Fiche technique
- Titre : Tapisserie des démoniaques
- Date : 1971
- Technique : Huile sur toile
- Dimensions : 89 x 116
- Localisation : Inconnue
Contexte biographique / historique
En 1971, André Breuillaud engage les premières inflexions du cycle « CC » (Cosmique–Cellulaire) tout en gardant, par endroits, la densité organique des dernières années MP4. « Tapisserie des démoniaques » se place dans cette zone de bascule : la grande nappe rouge des compositions infernales du milieu des années 1960 réapparaît, mais elle est désormais traversée par une écriture plus nerveuse, faite de micro‑figures disséminées, de noyaux chromatiques et de pulsations internes moins massives.
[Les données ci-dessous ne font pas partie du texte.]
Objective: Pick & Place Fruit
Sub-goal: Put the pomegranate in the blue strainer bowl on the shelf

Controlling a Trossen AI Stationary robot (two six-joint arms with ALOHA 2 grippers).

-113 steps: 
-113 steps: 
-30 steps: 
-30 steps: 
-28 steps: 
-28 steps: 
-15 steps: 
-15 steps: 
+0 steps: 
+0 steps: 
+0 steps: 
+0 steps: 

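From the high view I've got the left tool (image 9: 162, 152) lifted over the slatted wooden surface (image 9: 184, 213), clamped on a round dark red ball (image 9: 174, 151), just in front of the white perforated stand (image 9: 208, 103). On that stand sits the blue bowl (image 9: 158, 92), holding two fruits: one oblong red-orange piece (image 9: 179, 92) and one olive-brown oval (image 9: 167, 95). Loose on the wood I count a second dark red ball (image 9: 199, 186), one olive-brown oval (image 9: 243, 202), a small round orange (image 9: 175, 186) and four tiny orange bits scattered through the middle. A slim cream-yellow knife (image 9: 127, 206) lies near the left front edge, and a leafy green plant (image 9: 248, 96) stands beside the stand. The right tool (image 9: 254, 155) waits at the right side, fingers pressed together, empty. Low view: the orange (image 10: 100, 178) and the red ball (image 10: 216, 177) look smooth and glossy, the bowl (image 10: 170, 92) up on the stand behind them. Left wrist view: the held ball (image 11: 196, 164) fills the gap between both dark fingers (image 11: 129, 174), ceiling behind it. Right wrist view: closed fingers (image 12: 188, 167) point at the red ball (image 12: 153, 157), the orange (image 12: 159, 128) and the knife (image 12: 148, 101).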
La toile condense ainsi deux régimes : l’ancien magma saturé et une logique naissante de cellules‑êtres, plus isolées, plus lisibles, qui prépare les œuvres des années suivantes.
Description plastique / stylistique
La surface se déploie comme une membrane rouge‑orangée, proche d’un textile incandescent, où se mêlent rouges ferrugineux, ocres brûlés et zones plus sombres tirant vers le brun‑prune. Dans ce champ continu, des corps émergent par endroits, non comme des scènes distinctes mais comme des apparitions prises dans la matière : silhouettes anthropo‑organiques, profils, têtes aux yeux mi‑clos, membres en arabesque, petites créatures annexes qui semblent se greffer aux formes principales. Un cœur plus sombre, bleu‑noir, ponctué d’yeux, agit comme un foyer gravitationnel : il aimante les trajectoires, organise les circulations et donne à l’ensemble un mouvement tournoyant, presque centrifuge. La touche alterne frottis rugueux et zones veloutées, avec des rehauts plus clairs qui effleurent certains volumes et accentuent l’impression d’un relief tactile, entre chair et minéral.
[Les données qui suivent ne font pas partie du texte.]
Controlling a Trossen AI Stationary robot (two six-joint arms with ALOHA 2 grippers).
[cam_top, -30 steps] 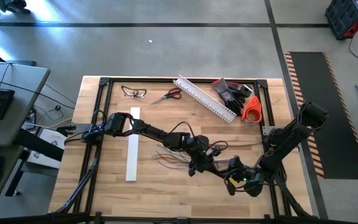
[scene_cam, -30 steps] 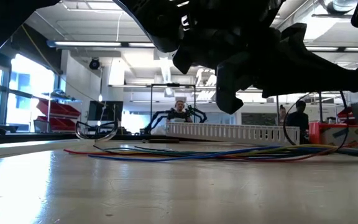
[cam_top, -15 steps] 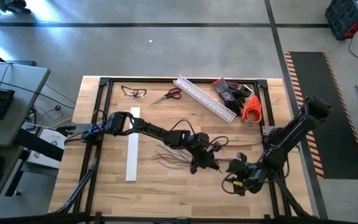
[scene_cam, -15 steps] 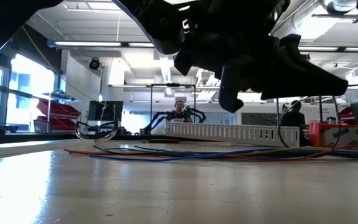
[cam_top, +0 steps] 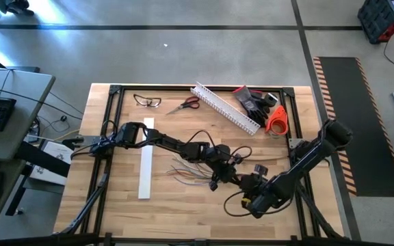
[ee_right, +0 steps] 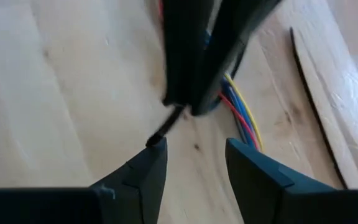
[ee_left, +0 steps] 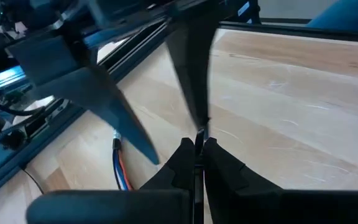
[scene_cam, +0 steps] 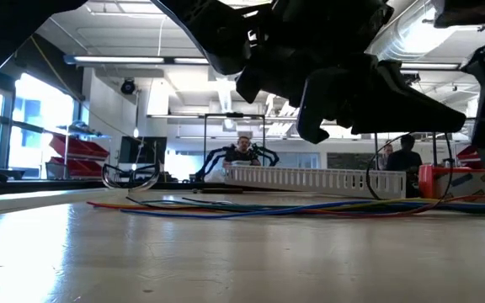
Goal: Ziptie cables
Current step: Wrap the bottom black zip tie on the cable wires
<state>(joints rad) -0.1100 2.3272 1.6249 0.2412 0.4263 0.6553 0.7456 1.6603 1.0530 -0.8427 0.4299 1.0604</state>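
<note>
The cables (cam_top: 187,171) lie loose on the wooden table, a bundle of thin coloured wires also seen in the low view (scene_cam: 268,206). My left gripper (cam_top: 226,180) hangs just above their right part, shut on a thin dark ziptie (ee_left: 199,134). My right gripper (ee_right: 194,155) stands open close to the right of the left gripper (ee_right: 191,56), facing it. The ziptie's free end (ee_right: 166,127) reaches almost to one right fingertip (ee_right: 157,146); whether they touch, I cannot tell. Coloured wires (ee_right: 241,112) lie below both grippers. My left gripper pinches the ziptie between its two fingertips (ee_left: 185,152). The strip (ee_left: 199,127) sticks out forward past the tips, along the line of the fingers. The fingers slant down from the table's left. The ziptie is clear of the table.
At the far side lie a white slotted channel (cam_top: 224,109), scissors (cam_top: 185,104), glasses (cam_top: 147,101), black gloves (cam_top: 255,101) and an orange tape roll (cam_top: 276,119). A white flat strip (cam_top: 146,167) lies left of the cables. Black frame rails (cam_top: 108,123) border the table.
My right gripper has moved toward the table's left, up to my left gripper, rising a little and tipping its fingers downward. My left gripper has stayed in place above the cables with the ziptie. The cables have not moved.
</note>
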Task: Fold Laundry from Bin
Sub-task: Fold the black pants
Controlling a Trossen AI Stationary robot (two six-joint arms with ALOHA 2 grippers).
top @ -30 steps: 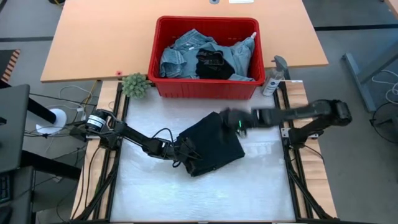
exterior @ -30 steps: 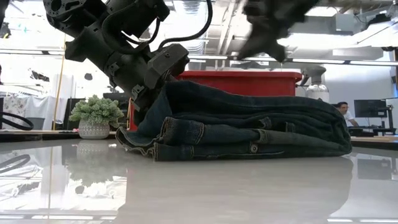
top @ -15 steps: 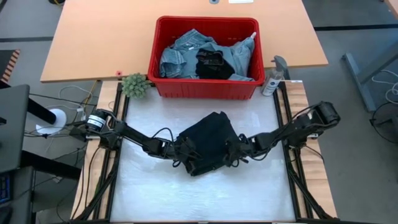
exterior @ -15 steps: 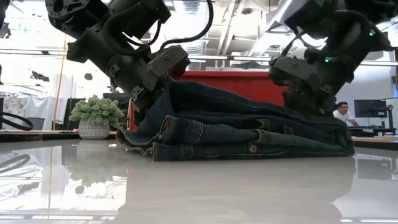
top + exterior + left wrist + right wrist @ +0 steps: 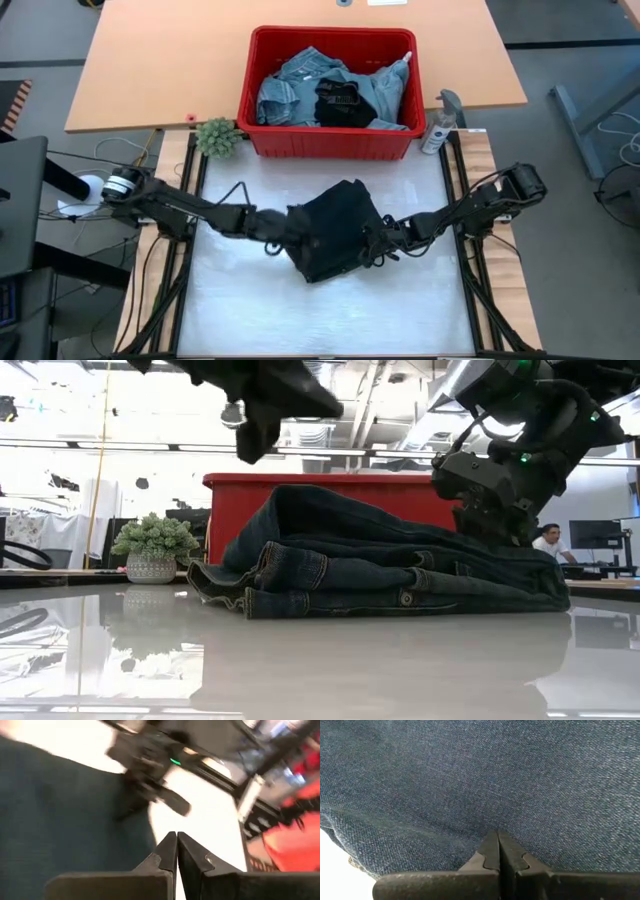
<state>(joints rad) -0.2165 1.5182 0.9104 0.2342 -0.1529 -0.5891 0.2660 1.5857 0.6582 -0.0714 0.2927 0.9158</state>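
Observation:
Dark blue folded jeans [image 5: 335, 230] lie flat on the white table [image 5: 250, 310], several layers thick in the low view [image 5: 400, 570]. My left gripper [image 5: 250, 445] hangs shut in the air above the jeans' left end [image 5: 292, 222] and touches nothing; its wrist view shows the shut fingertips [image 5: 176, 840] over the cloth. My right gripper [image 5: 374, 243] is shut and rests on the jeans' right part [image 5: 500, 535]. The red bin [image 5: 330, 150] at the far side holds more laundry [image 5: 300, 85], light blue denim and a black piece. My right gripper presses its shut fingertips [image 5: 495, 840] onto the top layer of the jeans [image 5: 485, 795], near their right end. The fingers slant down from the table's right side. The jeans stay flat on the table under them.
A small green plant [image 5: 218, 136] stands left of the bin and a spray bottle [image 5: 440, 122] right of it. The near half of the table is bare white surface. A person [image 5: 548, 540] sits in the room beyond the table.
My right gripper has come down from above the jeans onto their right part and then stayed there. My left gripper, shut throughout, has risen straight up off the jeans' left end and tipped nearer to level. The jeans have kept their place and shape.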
Analyse comparative / corpus voisin
Par son bain rouge et la prolifération des figures, l’œuvre prolonge les grandes compositions saturées de la fin des années 1960, mais elle s’en distingue par une organisation plus lisible et par l’importance accordée à des éléments ponctuels — yeux, petits noyaux, micro‑corps — qui fonctionnent déjà comme unités. Là où les toiles les plus denses des années MP4 tendent à fusionner les formes dans une continuité quasi totale, celle‑ci ménage des points d’arrêt et des zones d’attraction, notamment autour du centre bleu‑noir. Cette articulation, encore rare à cette date, fait de la peinture une pièce‑pont : elle conserve l’ampleur magmatique tout en introduisant une syntaxe plus cellulaire et une dramaturgie interne plus structurée.
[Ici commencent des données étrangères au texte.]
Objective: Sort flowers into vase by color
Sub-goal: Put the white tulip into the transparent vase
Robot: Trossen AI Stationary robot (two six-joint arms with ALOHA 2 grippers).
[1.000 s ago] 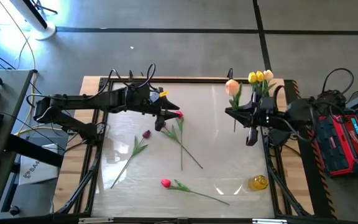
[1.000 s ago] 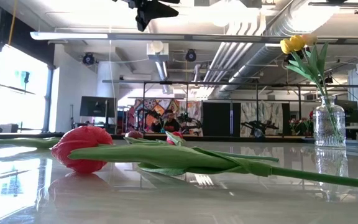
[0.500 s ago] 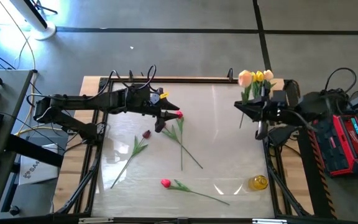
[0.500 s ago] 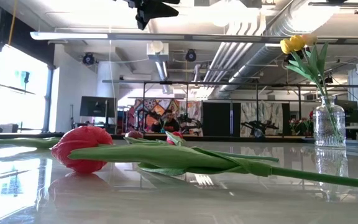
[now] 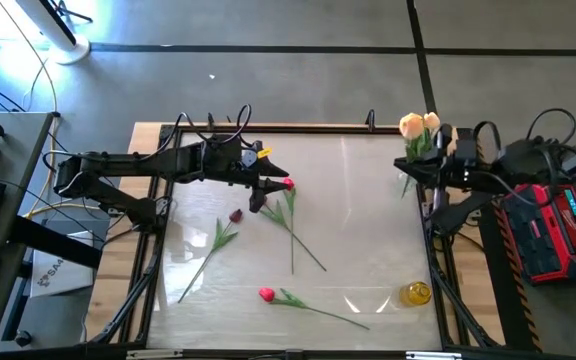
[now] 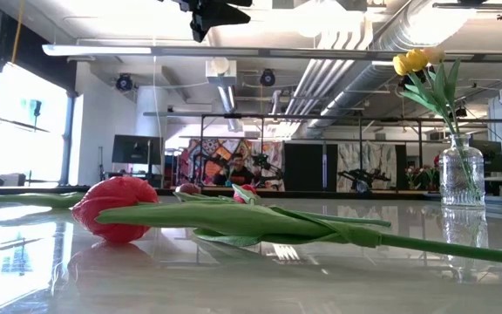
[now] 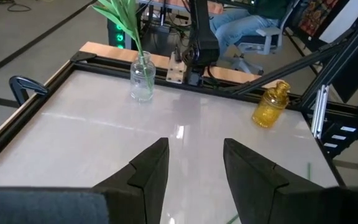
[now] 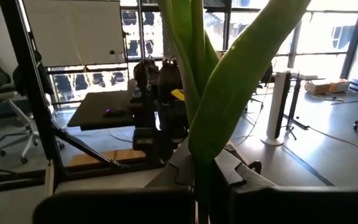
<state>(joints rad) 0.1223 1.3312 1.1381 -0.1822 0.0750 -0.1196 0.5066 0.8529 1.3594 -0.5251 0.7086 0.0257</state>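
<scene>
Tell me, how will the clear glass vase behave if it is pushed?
The clear glass vase probably slides easily on the glossy table. It looks narrow, and its tall leaves rise high, so it may tip. Being glass, it is likely fragile.

You've got three tulips lying loose: one red-pink tulip (image 5: 286,184) just beside the left gripper (image 5: 258,200), a second red-pink tulip (image 5: 266,294) well away from it, and one maroon tulip (image 5: 235,215) near it. The right gripper (image 8: 204,171) holds one peach tulip (image 5: 411,125). Two yellow tulips (image 6: 410,61) stand in one clear glass vase (image 6: 460,170), and there's one amber vase (image 5: 416,292).

Tulip (image 8: 229,81) head beyond frame edge
</scene>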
Justification de datation et d'attribution
La datation en 1971 se justifie par la coexistence de marqueurs tardifs de MP4 et d’indices typiques de l’amorce CC : figures moins fusionnelles qu’au milieu des années 1960, contours plus lisses, multiplication de petites entités connexes et apparition de contre‑teintes bleutées au sein d’une matrice chaude. Le rôle central d’un foyer sombre, organisateur, accentue l’idée de transition entre dispersion des années 1960 et mise en place d’axes internes au début des années 1970. L’œuvre est reproduite, titrée et datée dans le Catalogue Michelle Philippon (1972), ce qui confirme la cohérence de cette attribution.